If you are one of the many young people who recently joined the work force of Nebraska, you may still be in the process of discovering the hazards inherent to the industry you chose. Regardless of whether you took on a summer job or aim to make this your career, without proper safety training, your life may be on the line. Remember, even if you are a rookie, you have a right to be safe.
If construction is your chosen industry, you may not realize that, along with the obvious hazards like falls from heights or being struck by heavy objects, there are some hidden dangers that can be deadly — even 10 or 20 years from now. Prevention is always better than seeking a cure, and nowhere more so than in the construction industry.
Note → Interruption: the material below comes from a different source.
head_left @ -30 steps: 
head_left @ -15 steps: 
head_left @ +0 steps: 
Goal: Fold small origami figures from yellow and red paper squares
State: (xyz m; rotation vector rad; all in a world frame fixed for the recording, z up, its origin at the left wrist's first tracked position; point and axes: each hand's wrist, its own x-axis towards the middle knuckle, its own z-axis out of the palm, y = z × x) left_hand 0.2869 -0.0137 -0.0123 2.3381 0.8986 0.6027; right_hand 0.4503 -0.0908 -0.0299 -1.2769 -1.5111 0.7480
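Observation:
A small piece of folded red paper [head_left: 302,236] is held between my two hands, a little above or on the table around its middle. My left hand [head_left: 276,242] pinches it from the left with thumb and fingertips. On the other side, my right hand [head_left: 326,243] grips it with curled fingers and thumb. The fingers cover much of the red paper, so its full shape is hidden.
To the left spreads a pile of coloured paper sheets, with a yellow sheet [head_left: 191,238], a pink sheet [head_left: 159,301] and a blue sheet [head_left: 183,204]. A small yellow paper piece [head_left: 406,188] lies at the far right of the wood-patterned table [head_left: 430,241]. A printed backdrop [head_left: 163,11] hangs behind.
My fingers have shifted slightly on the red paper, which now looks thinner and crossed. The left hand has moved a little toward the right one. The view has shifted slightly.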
Did you know of the hazards posed by dust? Even if you are not the person creating it, being in the vicinity of activities that create dust can be dangerous. Harmless as it might appear, the dust from certain materials can accumulate in your lungs over time. Here are two deadly diseases that can result from certain types of dust exposure:
- Mesothelioma— This is a type of cancer of the lungs that is linked to exposure to asbestos dust. The use of asbestos was prevalent in the construction industry for many years, but in the 1970s it became a prohibited product in many states. However, working on older buildings often expose employees to asbestos that is still present. The high rate of cancer-related deaths among rescue workers in the years following the World Trade Center attacks on 9/11 underscored the dangers of asbestos.
- Silicosis— The source of the dust that can cause this deadly lung disease is concrete. Grinding, crushing, cutting or drilling any concrete-related products such as brick, stone and more creates microscopic particles that contain crystalline silica. Inhalation of these particles through the nose or mouth can cause accumulation in the lungs. Other lung diseases that silica dust can cause include chronic obstructive pulmonary disease, kidney disease and lung cancer.
The Occupational Safety and Health Administration has strict rules related to the permissible limits of these hazardous types of dust in workplaces, as well as the required personal protective equipment. However, many employers fail to comply with these safety regulations — to the detriment of employees who may suffer the consequences many years later. Seeking medical attention at the first signs of lung problems may be wise because proving it to be work related may be difficult if workers’ compensation benefits claims are filed years later.